**Prompt:** All lines in the data below carrying the string "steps" are to be located and copied.
▼
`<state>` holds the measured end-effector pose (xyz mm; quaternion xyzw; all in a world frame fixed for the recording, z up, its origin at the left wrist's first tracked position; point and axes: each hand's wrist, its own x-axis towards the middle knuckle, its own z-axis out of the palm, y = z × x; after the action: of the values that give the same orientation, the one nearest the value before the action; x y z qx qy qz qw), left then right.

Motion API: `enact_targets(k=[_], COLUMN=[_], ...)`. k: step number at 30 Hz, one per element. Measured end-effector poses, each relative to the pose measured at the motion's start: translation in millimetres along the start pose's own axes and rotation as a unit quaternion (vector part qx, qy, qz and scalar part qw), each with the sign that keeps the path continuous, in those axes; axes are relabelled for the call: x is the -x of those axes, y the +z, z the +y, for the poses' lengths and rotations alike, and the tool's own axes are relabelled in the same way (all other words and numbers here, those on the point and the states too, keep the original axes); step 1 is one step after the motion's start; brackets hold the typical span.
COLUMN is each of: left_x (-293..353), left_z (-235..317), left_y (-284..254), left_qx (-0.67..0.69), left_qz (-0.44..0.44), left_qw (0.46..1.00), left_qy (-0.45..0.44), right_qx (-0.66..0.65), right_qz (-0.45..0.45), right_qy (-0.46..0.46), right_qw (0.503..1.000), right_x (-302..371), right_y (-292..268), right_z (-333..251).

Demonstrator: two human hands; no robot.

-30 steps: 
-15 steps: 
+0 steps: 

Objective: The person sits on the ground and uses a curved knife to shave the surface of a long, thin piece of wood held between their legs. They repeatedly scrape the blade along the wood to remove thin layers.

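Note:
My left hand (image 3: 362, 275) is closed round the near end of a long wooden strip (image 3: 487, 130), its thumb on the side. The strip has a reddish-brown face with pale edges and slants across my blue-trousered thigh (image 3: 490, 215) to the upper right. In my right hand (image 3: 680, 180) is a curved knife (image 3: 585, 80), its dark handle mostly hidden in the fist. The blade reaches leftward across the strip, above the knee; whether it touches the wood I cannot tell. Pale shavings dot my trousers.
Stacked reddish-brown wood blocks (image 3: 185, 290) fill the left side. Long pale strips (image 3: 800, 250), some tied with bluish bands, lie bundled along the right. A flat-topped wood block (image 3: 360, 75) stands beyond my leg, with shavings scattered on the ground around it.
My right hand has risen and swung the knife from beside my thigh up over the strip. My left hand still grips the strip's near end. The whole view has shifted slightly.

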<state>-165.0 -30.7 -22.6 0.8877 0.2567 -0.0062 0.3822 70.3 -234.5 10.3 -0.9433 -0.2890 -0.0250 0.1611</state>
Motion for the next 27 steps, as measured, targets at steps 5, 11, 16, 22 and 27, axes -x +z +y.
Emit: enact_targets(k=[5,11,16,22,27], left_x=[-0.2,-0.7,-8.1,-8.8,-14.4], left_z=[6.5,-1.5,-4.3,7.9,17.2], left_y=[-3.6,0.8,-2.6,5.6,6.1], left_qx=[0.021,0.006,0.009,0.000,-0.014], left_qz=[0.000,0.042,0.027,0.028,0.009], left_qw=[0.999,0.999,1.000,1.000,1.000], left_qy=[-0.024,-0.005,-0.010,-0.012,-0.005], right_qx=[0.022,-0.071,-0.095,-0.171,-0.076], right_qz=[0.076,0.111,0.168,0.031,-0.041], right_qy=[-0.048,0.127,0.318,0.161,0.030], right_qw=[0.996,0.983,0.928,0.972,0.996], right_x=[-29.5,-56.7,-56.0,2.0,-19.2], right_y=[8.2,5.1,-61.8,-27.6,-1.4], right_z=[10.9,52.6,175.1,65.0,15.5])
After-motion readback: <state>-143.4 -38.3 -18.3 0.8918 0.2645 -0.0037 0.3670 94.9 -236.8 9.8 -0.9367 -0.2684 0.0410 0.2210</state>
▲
**Exercise output:**
-30 steps: 
-15 steps: 
+0 steps: 
Motion for the next 27 steps, as measured, targets at steps 5, 11, 16, 22 and 27, axes -x +z +y.

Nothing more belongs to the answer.